(RECORDED DATA Opens)

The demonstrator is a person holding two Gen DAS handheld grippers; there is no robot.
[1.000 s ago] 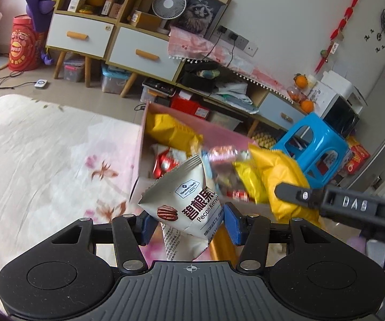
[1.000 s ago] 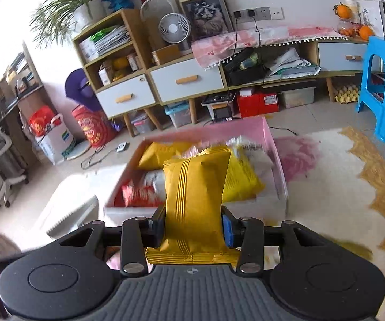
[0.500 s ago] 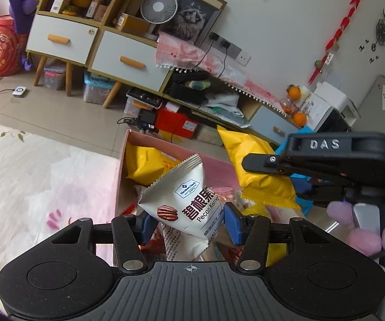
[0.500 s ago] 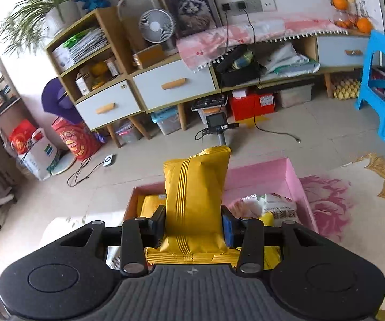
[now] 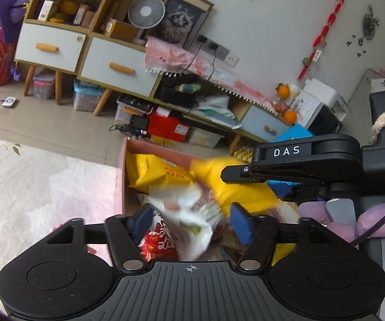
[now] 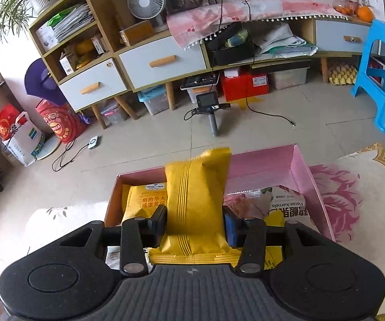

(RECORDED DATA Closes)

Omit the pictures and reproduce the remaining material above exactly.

The demonstrator is a person holding two Gen DAS handheld grippers; there is no robot.
[1.000 s ago] 
[1.000 s ago] 
[0.500 s ago] 
[0.500 s ago] 
[now] 
[now] 

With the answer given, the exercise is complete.